Пахомову особо хорошего вспоминать было нечего. В тридцать втором померли отец и мать. В четырнадцать лет остался Пахомов один. Дотянула старшая сестра, окончил речной техникум, стал на мостик красавца парохода. Вот эти годы до армии и были, пожалуй, лучшими. Ласковы были и тихи, если б и тут не пробежалась горесть — вышла замуж его первая и последняя, как он считал, любовь, вышла за молодца матроса с его же «коробки».

Лапшин несколько раз порывается сообщить ребятам, что сегодня на привале сказал ему комбат, что будет он откомандирован в штаб бригады. Если совсем откровенно, то это немного обрадовало его. Романтические представления о войне выбивались каждым шагом этой тяжелой, жутковатой дороги. На Дальнем Востоке невозможным казалось не увидеть войну, просидеть в тылу. О чем же писать, если война мимо? Нет, Лапшин не жалел, что бросил уютную отдельную комнатку в редакции многотиражки, что, увидев на станции Куйбышевка-Восточная эшелон, в одном из вагонов которого находились ребята их полка, и Коншин в их числе, он, не задумываясь, влез в вагон и сказал: «Ребята, я еду с вами!» Его отговаривали, пугали трибуналом за дезертирство, которое он совершает, покидая полк, хотя и понимали, что за дезертирство на фронт никто судить не будет. На другой день начальник эшелона внес его в списки и поставил на довольствие.

Кем берут его в штаб бригады, комбат не сказал, но, наверное, переводчиком. Учился Илья до восьмого класса в немецкой школе, что была на 1-й Мещанской, и язык знал хорошо.

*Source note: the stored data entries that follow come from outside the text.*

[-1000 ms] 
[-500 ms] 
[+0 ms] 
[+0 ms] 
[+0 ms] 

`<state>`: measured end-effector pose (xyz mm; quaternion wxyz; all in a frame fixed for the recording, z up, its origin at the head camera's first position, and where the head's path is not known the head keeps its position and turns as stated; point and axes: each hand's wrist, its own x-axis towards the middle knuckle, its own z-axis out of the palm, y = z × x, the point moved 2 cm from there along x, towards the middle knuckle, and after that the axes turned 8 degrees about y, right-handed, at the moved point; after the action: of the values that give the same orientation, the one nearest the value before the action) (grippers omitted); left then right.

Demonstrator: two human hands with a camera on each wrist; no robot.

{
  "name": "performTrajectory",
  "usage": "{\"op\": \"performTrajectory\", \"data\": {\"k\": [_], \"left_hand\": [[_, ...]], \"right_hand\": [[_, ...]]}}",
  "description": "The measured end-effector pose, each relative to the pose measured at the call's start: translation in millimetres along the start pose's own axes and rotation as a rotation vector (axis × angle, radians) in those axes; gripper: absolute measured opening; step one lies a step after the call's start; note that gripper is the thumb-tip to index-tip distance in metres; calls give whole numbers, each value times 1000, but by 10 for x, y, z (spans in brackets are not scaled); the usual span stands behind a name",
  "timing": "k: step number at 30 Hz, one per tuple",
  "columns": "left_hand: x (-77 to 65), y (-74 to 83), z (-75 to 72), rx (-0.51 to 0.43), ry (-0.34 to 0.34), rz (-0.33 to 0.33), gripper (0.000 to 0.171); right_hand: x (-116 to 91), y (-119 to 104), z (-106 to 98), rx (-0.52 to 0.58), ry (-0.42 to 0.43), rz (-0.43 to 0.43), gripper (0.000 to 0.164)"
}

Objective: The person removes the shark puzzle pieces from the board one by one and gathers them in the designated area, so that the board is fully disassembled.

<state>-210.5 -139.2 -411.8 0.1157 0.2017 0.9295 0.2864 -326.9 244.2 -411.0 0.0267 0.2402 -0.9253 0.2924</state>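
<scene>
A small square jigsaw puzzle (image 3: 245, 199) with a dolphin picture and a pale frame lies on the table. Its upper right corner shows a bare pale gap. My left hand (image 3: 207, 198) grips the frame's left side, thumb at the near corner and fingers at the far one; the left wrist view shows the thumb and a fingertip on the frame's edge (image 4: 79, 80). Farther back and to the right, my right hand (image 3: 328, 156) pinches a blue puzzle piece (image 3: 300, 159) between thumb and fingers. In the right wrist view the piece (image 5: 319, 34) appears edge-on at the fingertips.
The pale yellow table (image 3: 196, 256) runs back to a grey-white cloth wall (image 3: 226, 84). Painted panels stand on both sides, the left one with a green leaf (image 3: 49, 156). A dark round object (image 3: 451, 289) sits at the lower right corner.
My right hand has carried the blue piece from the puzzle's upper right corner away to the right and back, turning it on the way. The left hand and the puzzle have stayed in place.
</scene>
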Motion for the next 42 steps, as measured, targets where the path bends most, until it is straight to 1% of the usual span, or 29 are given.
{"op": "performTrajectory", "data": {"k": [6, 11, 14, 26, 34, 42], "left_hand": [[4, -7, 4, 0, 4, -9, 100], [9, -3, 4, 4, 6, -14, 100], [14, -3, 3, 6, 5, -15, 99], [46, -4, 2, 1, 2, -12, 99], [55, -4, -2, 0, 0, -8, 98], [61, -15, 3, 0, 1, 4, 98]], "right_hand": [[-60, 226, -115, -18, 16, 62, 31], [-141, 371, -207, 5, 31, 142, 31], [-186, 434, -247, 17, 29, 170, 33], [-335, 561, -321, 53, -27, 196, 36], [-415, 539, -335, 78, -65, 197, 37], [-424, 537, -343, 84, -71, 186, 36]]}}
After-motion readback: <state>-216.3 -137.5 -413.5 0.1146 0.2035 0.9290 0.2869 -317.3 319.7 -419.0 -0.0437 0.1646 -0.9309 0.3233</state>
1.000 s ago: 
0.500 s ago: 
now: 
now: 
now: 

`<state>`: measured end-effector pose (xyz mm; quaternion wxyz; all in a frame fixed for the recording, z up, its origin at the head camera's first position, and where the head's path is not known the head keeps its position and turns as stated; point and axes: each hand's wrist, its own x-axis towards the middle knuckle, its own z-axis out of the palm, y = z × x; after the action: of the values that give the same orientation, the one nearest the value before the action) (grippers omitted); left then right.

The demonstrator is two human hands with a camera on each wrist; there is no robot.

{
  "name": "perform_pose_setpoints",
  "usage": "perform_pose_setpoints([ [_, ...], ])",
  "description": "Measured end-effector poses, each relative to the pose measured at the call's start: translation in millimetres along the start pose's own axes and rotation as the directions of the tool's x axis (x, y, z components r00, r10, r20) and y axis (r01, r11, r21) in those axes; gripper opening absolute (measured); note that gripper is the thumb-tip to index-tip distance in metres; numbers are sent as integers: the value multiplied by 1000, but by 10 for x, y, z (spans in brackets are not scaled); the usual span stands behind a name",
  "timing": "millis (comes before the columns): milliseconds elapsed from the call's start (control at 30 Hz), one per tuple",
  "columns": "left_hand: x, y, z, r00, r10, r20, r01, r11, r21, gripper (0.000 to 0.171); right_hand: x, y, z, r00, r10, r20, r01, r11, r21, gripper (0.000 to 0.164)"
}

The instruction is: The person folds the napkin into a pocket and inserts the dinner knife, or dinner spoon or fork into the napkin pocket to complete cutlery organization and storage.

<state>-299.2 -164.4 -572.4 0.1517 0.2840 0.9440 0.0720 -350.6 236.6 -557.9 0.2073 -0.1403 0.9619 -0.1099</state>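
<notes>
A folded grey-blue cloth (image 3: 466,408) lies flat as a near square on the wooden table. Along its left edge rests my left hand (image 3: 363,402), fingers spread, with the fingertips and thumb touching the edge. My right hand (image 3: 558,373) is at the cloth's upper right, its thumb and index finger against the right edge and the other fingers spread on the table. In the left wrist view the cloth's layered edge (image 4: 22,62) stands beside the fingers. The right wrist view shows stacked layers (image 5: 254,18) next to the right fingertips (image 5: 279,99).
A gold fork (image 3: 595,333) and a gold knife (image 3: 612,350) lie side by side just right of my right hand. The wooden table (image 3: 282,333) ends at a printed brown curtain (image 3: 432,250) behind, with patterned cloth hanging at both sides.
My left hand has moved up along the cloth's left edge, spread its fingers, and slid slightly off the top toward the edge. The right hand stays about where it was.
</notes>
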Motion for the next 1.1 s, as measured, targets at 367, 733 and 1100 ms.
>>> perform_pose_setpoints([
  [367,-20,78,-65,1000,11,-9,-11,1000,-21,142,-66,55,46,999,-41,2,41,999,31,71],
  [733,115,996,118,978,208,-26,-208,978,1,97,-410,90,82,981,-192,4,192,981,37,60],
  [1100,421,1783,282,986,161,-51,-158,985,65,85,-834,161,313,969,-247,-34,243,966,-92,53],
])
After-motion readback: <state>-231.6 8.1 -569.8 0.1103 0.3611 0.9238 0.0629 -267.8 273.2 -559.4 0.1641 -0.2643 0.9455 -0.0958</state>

Лапшин чувствовал, как скажет товарищам об этом, и сразу — стена. И потому оттягивает этот разговор до последнего.

— Да, братцы, война у нас будет настоящая… Это вам не Второй железнодорожный… — говорит Чураков на одном из привалов.

И вспоминалось всем — вычищенные, как в парке, дорожки между казармами, высокие столетние сосны, стадион, на котором с весны проводились общеполковые вечерние поверки — торжественно, с оркестром, как чеканили они шаг на парадах, уступая в выправке только десантникам.